● **Assigned task**
Line by line, copy the material that follows without leaving anything out.

● **Raw data**
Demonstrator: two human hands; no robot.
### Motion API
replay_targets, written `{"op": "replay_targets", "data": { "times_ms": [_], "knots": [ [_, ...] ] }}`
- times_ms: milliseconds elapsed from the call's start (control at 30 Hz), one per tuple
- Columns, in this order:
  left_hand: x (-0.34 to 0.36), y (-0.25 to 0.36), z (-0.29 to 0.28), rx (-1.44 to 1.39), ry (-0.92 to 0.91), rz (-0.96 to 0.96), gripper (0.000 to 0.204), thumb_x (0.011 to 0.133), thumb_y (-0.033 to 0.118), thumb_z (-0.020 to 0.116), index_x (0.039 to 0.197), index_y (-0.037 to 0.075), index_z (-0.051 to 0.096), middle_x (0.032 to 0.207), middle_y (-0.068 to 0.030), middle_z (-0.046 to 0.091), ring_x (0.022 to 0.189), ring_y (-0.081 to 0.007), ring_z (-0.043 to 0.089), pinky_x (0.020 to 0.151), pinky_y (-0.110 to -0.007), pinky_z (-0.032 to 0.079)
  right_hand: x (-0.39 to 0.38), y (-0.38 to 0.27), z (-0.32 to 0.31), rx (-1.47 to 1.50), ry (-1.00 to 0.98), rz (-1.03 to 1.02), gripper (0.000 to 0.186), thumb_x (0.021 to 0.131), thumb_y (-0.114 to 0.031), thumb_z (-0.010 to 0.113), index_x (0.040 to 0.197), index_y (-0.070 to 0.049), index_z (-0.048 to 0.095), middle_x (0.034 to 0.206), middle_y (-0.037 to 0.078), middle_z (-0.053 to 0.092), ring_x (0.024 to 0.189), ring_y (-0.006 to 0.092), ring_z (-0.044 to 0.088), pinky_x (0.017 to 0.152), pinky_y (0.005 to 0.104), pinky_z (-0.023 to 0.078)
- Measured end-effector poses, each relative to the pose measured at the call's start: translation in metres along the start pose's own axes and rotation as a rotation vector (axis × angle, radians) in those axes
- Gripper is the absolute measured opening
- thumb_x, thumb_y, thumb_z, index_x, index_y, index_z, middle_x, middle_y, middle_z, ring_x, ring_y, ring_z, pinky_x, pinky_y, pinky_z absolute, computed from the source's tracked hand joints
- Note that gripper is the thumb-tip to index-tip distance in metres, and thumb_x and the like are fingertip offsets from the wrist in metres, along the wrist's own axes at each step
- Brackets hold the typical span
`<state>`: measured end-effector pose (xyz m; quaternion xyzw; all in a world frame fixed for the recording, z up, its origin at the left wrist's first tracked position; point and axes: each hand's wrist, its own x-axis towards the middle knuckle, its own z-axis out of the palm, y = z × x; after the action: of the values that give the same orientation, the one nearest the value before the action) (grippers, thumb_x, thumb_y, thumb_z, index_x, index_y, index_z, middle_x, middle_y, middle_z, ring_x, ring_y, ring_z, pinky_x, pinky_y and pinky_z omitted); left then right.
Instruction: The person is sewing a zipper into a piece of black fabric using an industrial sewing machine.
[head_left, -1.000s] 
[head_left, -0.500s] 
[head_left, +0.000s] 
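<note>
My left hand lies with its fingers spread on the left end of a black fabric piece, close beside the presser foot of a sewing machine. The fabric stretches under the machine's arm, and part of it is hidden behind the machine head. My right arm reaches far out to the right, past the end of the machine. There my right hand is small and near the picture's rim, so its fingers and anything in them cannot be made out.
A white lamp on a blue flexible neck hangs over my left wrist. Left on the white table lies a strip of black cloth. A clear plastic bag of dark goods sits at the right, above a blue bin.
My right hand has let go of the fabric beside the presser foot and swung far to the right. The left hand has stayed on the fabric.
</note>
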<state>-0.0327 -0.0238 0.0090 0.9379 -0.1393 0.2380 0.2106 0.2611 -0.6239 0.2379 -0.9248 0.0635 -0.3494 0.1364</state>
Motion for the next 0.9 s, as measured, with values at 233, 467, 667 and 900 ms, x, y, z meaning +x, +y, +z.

● **Exercise solution**
Demonstrator: two human hands; no robot.
### Motion API
replay_targets, written `{"op": "replay_targets", "data": { "times_ms": [_], "knots": [ [_, ...] ] }}`
- times_ms: milliseconds elapsed from the call's start (control at 30 Hz), one per tuple
- Columns, in this order:
  left_hand: x (-0.34 to 0.36), y (-0.25 to 0.36), z (-0.29 to 0.28), rx (-1.44 to 1.39), ry (-0.92 to 0.91), rz (-0.96 to 0.96), gripper (0.000 to 0.204), thumb_x (0.011 to 0.133), thumb_y (-0.033 to 0.118), thumb_z (-0.020 to 0.116), index_x (0.039 to 0.197), index_y (-0.037 to 0.075), index_z (-0.051 to 0.096), middle_x (0.032 to 0.207), middle_y (-0.068 to 0.030), middle_z (-0.046 to 0.091), ring_x (0.022 to 0.189), ring_y (-0.081 to 0.007), ring_z (-0.043 to 0.089), pinky_x (0.020 to 0.151), pinky_y (-0.110 to -0.007), pinky_z (-0.032 to 0.079)
  right_hand: x (-0.39 to 0.38), y (-0.38 to 0.27), z (-0.32 to 0.31), rx (-1.47 to 1.50), ry (-1.00 to 0.98), rz (-1.03 to 1.02), gripper (0.000 to 0.186), thumb_x (0.021 to 0.131), thumb_y (-0.114 to 0.031), thumb_z (-0.010 to 0.113), index_x (0.040 to 0.197), index_y (-0.070 to 0.049), index_z (-0.048 to 0.095), middle_x (0.034 to 0.206), middle_y (-0.037 to 0.078), middle_z (-0.053 to 0.092), ring_x (0.024 to 0.189), ring_y (-0.006 to 0.092), ring_z (-0.044 to 0.088), pinky_x (0.017 to 0.152), pinky_y (0.005 to 0.104), pinky_z (-0.023 to 0.078)
- Measured end-effector poses, each relative to the pose measured at the call's start: translation in metres along the start pose's own axes and rotation as a rotation vector (axis × angle, radians) in those axes
- Gripper is the absolute measured opening
- thumb_x, thumb_y, thumb_z, index_x, index_y, index_z, middle_x, middle_y, middle_z, ring_x, ring_y, ring_z, pinky_x, pinky_y, pinky_z absolute, computed from the source's tracked hand joints
- Note that gripper is the thumb-tip to index-tip distance in metres, and thumb_x and the like are fingertip offsets from the wrist in metres, along the wrist's own axes at each step
- Brackets hold the typical span
`<state>`: measured end-effector pose (xyz m; quaternion xyzw; all in a world frame fixed for the recording, z up, its origin at the left wrist's first tracked position; point and axes: each hand's wrist, its own x-axis towards the middle knuckle, its own z-axis out of the palm, y = z × x; after the action: of the values that give the same orientation, the one nearest the value before the action) (grippers, thumb_x, thumb_y, thumb_z, index_x, index_y, index_z, middle_x, middle_y, middle_z, ring_x, ring_y, ring_z, pinky_x, pinky_y and pinky_z omitted); left then right.
Instruction: The person is sewing a zipper into a piece of black fabric using an industrial sewing machine.
[head_left, -1.000s] 
[head_left, -0.500s] 
[head_left, +0.000s] 
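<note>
My left hand lies with its fingers spread on the left end of a black fabric piece, close beside the presser foot of a sewing machine. The fabric stretches under the machine's arm, and part of it is hidden behind the machine head. My right arm reaches far out to the right, past the end of the machine. There my right hand is small and near the picture's rim, so its fingers and anything in them cannot be made out.
A white lamp on a blue flexible neck hangs over my left wrist. Left on the white table lies a strip of black cloth. A clear plastic bag of dark goods sits at the right, above a blue bin.
My right hand has let go of the fabric beside the presser foot and swung far to the right. The left hand has stayed on the fabric.
</note>
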<state>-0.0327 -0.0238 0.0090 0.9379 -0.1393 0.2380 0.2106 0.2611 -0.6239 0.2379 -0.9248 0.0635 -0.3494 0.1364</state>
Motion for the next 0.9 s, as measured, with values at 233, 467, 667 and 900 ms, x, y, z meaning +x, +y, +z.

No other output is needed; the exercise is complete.